Maka dari itu sobat sekalian perlu menyiapkan asuransi, apakah itu jenisnya asuransi kesehatan yang memberikan sobat sekalian penggantian dana sejumlah tertentu saat sakit. Sobat juga bisa memilih untuk asuransi penyakit kritis yang memberi sobat perlindungan dana saat sobat terkena berbagai penyakit kritis (critical illness) sesuai dengan daftar jenis penyakit yang diperjanjikan pada kontrak (polis). Atau sobat juga bisa membeli produk asuransi jiwa yang memberikan manfaat perlindungan kepada ahli waris jika sobat mengalami sesuatu sehingga ahli waris masih tetap dapat melanjutkan hidup.

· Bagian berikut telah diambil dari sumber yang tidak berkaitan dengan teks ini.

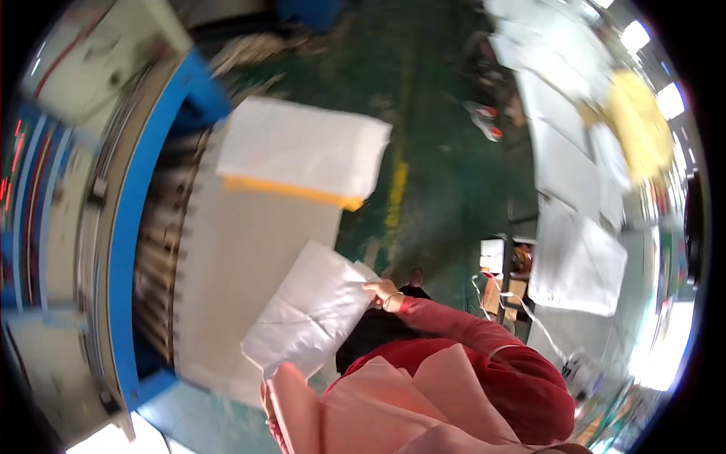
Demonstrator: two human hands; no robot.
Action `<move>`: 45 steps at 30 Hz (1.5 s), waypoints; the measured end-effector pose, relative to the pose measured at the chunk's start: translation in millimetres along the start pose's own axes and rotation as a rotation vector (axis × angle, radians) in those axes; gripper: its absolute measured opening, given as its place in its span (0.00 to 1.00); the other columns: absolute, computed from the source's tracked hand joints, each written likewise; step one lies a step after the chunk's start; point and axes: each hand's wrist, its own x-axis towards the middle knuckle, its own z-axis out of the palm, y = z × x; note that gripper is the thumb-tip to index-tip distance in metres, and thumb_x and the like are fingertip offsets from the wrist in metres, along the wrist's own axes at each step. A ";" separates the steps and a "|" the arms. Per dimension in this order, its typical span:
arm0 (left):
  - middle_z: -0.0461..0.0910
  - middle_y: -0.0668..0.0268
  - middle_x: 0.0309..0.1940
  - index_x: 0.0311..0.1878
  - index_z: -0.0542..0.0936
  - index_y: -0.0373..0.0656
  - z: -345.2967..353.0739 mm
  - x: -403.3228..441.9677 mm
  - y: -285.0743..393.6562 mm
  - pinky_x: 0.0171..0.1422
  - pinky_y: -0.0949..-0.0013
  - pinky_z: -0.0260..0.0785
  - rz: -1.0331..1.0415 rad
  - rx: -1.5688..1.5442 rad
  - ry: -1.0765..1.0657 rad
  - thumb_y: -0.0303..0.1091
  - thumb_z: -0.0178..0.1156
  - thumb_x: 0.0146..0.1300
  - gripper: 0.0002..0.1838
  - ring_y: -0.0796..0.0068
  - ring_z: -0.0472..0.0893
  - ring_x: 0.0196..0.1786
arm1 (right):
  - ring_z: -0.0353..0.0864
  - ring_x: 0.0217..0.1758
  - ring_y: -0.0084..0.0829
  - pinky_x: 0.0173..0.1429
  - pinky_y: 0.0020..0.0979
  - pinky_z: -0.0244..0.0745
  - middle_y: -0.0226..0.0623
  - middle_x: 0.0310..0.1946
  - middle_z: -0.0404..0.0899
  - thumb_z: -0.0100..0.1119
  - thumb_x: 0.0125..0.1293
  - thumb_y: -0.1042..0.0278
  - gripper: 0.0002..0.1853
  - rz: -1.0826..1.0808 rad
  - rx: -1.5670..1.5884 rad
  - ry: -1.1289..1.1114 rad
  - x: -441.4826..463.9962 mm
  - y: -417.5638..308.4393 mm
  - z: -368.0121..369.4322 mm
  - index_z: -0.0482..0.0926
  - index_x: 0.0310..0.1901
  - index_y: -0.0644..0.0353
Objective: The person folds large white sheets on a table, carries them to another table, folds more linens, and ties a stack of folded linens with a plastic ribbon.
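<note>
A smooth, slightly creased white sheet (306, 310), perhaps a flat sack, lies tilted in front of my body above the near part of the pale work table (219, 287). My right hand (387, 293) pinches its right edge, fingers closed. At the sheet's lower left corner, my left hand (265, 395) is mostly hidden by the pink sleeve, so its fingers do not show. Farther along the table rests a white stack (302, 144) of similar sheets, with an orange strip (291, 192) along its near edge.
A blue-framed machine (125, 234) with slatted rollers borders the table's left side. On the right stands a long bench bearing white sheets (578, 257) and a yellow bundle (639, 125). Small boxes (505, 295) and a white cord (541, 329) are near that bench. Green floor (446, 181) runs between.
</note>
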 end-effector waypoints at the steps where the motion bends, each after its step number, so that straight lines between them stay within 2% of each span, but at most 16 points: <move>1: 0.77 0.65 0.40 0.38 0.78 0.44 31.2 7.6 41.0 0.52 0.66 0.67 0.047 -0.041 -0.054 0.25 0.46 0.53 0.13 0.70 0.75 0.42 | 0.69 0.18 0.20 0.16 0.23 0.60 0.29 0.21 0.72 0.65 0.47 0.67 0.15 -0.120 0.043 0.046 3.2 -9.3 -17.9 0.75 0.37 0.59; 6: 0.74 0.62 0.46 0.47 0.75 0.42 243.2 -38.5 219.2 0.53 0.66 0.66 0.331 -0.121 -0.493 0.25 0.45 0.54 0.17 0.69 0.74 0.46 | 0.71 0.22 0.18 0.20 0.22 0.62 0.25 0.24 0.73 0.61 0.49 0.70 0.16 -0.642 0.502 0.040 -117.4 -127.5 -137.8 0.73 0.42 0.59; 8: 0.74 0.62 0.48 0.51 0.74 0.41 340.6 -85.7 257.4 0.54 0.67 0.66 0.415 -0.104 -0.707 0.25 0.45 0.55 0.19 0.69 0.73 0.48 | 0.70 0.22 0.15 0.19 0.18 0.60 0.23 0.24 0.73 0.60 0.50 0.69 0.15 -0.851 0.347 0.197 -162.7 -155.7 -220.5 0.74 0.42 0.58; 9: 0.64 0.60 0.58 0.62 0.61 0.41 391.0 -143.0 280.0 0.57 0.69 0.63 0.448 -0.080 -0.834 0.26 0.44 0.59 0.25 0.69 0.68 0.55 | 0.70 0.22 0.15 0.19 0.17 0.59 0.23 0.24 0.73 0.59 0.51 0.68 0.15 -0.911 0.390 0.196 -184.9 -165.3 -261.0 0.74 0.41 0.58; 18: 0.76 0.62 0.41 0.51 0.72 0.37 654.5 -289.5 306.8 0.47 0.78 0.66 0.401 0.160 -1.274 0.28 0.50 0.59 0.16 0.75 0.76 0.42 | 0.76 0.30 0.23 0.20 0.19 0.63 0.36 0.34 0.76 0.57 0.53 0.71 0.22 -1.099 0.660 0.710 -393.0 -193.2 -470.5 0.69 0.51 0.66; 21: 0.76 0.64 0.38 0.46 0.74 0.37 713.4 -318.7 313.1 0.45 0.78 0.66 0.400 0.216 -1.342 0.32 0.52 0.59 0.13 0.74 0.76 0.40 | 0.76 0.42 0.28 0.31 0.22 0.71 0.40 0.45 0.71 0.54 0.49 0.84 0.20 -1.365 0.171 0.924 -403.8 -184.1 -533.9 0.73 0.47 0.64; 22: 0.76 0.64 0.38 0.46 0.74 0.37 731.9 -329.9 317.3 0.46 0.77 0.66 0.421 0.240 -1.380 0.33 0.52 0.59 0.13 0.74 0.76 0.41 | 0.75 0.45 0.28 0.35 0.23 0.72 0.40 0.48 0.70 0.53 0.47 0.88 0.21 -1.419 -0.236 1.110 -410.4 -184.9 -554.0 0.74 0.47 0.63; 24: 0.75 0.64 0.40 0.45 0.73 0.37 772.7 -350.8 326.6 0.47 0.77 0.65 0.329 0.220 -1.414 0.35 0.52 0.59 0.14 0.73 0.75 0.43 | 0.74 0.48 0.30 0.41 0.24 0.72 0.41 0.51 0.68 0.51 0.44 0.92 0.25 -1.419 -0.562 1.247 -413.2 -200.3 -582.4 0.75 0.47 0.61; 26: 0.74 0.62 0.43 0.48 0.71 0.42 826.7 -356.7 337.0 0.47 0.72 0.67 0.409 0.286 -1.521 0.42 0.53 0.59 0.17 0.71 0.74 0.46 | 0.73 0.50 0.32 0.47 0.25 0.71 0.41 0.51 0.68 0.50 0.41 0.95 0.29 -1.401 -0.367 1.197 -408.9 -228.5 -611.6 0.74 0.48 0.60; 27: 0.74 0.62 0.43 0.47 0.72 0.42 855.9 -360.4 341.1 0.47 0.73 0.67 0.428 0.286 -1.498 0.42 0.53 0.59 0.17 0.71 0.75 0.45 | 0.75 0.40 0.25 0.39 0.21 0.71 0.36 0.41 0.74 0.53 0.48 0.88 0.21 -1.417 -0.420 1.203 -407.0 -248.2 -628.7 0.75 0.45 0.61; 30: 0.76 0.62 0.42 0.46 0.74 0.41 954.6 -376.6 358.6 0.48 0.72 0.67 0.613 0.228 -1.501 0.39 0.52 0.60 0.15 0.72 0.75 0.45 | 0.70 0.26 0.13 0.27 0.16 0.64 0.27 0.30 0.75 0.55 0.55 0.73 0.14 -1.208 0.502 0.743 -388.0 -319.3 -698.3 0.74 0.44 0.61; 32: 0.76 0.63 0.45 0.48 0.74 0.36 1019.9 -391.5 371.1 0.51 0.76 0.64 0.672 0.061 -1.616 0.29 0.50 0.62 0.13 0.76 0.75 0.45 | 0.66 0.21 0.10 0.23 0.14 0.59 0.23 0.27 0.73 0.55 0.57 0.67 0.14 -1.269 0.626 0.699 -365.2 -362.0 -747.0 0.73 0.45 0.60; 34: 0.75 0.65 0.45 0.49 0.74 0.35 1090.8 -400.4 379.8 0.51 0.78 0.62 1.020 0.010 -1.524 0.28 0.50 0.62 0.13 0.80 0.73 0.44 | 0.67 0.22 0.10 0.23 0.15 0.59 0.22 0.27 0.73 0.57 0.56 0.67 0.16 -1.364 0.647 0.741 -344.0 -400.6 -797.0 0.73 0.47 0.60; 39: 0.74 0.70 0.42 0.50 0.74 0.34 1239.8 -410.9 357.7 0.43 0.81 0.61 1.319 0.183 -1.364 0.27 0.50 0.62 0.14 0.85 0.69 0.39 | 0.66 0.24 0.12 0.23 0.17 0.55 0.23 0.26 0.72 0.61 0.53 0.63 0.18 -1.445 0.802 1.039 -248.6 -476.9 -942.0 0.74 0.44 0.62; 42: 0.73 0.73 0.39 0.51 0.74 0.36 1313.9 -372.2 291.8 0.35 0.82 0.59 1.184 0.297 -1.389 0.28 0.51 0.62 0.15 0.87 0.65 0.32 | 0.69 0.27 0.14 0.26 0.16 0.61 0.27 0.27 0.73 0.62 0.51 0.60 0.21 -1.079 0.656 1.156 -157.6 -474.4 -1028.4 0.74 0.44 0.65; 45: 0.73 0.70 0.45 0.53 0.72 0.37 1372.1 -294.7 207.2 0.35 0.81 0.59 1.071 0.497 -1.410 0.27 0.51 0.60 0.17 0.86 0.66 0.33 | 0.75 0.39 0.31 0.41 0.28 0.70 0.40 0.36 0.77 0.60 0.50 0.58 0.23 -0.479 0.152 1.523 -11.2 -423.6 -1114.9 0.74 0.45 0.64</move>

Kembali kepada pertanyaan sobat berapa besar dana yang kita perlukan untuk asuransi? Maka jawabanya adalah relatif sesuai kebutuhan dan kemampuan. Tidak ada batasan akan tetapi kisaran 5% - 10% dari income yang sobat miliki dapat dialokasi untuk membeli produk asuransi. Point yang terpenting adalah sobat sudah membeli perlindungan yaitu produk asuransi. Asuransi yang sobat pilih boleh jadi produk asuransi konvensional ataupun produk unit link. Hal ini tergantung pada pertimbangan dan kebutuhan sobat sekalian dan sobat bisa membicarakannnya dengan pihak perusahaan asuransi sebelum memutuskan untuk membeli proteksinya.
Demikian sedikit tips yang dapat saya bagikan kepada sobat sekalian tentang literasi keuangan semoga bisa memberikan pencerahan kepada rekan sobat sekalian.